I don't have a high res photo, but have tried to sharpen
this CU so you can make out most of both the settings --
percentages for duration changes, and musical intervals
(major/minor second, third, and so forth), for pitch
changes. Beneath
the 2-1-2" diameter head drum cap (which acts as magnetic
and dust shield) the heart of the system, the head drum, is
exposed. How the hell did they manufacture such a
complicated, tiny physical structure? The cover could be
lifted and swiveled on its support rod, to access the heads
for threading tape, and for cleaning the drum (it tended to
get more covered by tape oxide than standard heads, due to
the path and tension). I was curious enough to bring a
magnifying glass to work, so I could examine the head gaps.
Yup, there were four of them there all right, not easily
seen. You'll notice the two tape guides on either side.

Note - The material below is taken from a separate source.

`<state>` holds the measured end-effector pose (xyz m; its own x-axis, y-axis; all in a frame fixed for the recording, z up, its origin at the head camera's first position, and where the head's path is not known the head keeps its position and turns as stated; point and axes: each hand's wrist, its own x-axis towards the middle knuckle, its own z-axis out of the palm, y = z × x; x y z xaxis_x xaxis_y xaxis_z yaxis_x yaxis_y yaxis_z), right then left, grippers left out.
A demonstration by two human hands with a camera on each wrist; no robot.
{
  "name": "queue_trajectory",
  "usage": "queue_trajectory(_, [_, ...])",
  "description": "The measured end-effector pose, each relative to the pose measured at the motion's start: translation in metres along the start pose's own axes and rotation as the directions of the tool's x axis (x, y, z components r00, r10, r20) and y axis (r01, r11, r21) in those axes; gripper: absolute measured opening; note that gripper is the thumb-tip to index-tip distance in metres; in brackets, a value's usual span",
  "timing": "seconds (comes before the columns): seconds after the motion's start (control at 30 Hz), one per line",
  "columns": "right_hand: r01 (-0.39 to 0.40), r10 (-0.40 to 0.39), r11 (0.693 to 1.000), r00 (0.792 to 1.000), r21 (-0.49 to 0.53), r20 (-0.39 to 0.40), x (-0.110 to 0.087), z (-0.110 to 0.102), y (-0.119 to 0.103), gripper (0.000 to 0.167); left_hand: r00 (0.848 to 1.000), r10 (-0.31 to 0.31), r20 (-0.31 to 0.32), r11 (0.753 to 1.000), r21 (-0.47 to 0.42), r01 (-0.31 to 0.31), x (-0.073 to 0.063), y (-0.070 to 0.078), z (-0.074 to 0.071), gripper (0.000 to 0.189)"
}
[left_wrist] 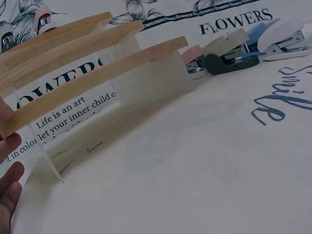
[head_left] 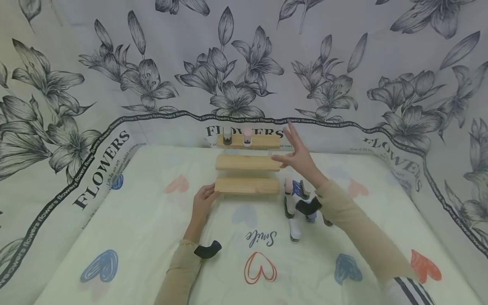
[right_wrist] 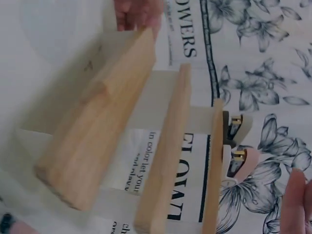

Those were actually part of a critical adjustment. They were
drilled off-centered to their support screws. So you could
loosen the guides with an Allen's wrench, and swivel them
slightly. That way the nominal 90 degree angle the tape
wrapped around the head drum could be increased or
decreased, for best sounding results. A greater angle gave
more of an overlap as one gap pulled away and the next one
came in contact, and vice versa. You eventually learned
where the optimum settings were for different material:
speech, music, sound effects. --Wendy
Carlos, New York City, July 2008
New
images, scans, pdfs and texts Copyright 2008 Wendy Carlos
and Serendip LLC.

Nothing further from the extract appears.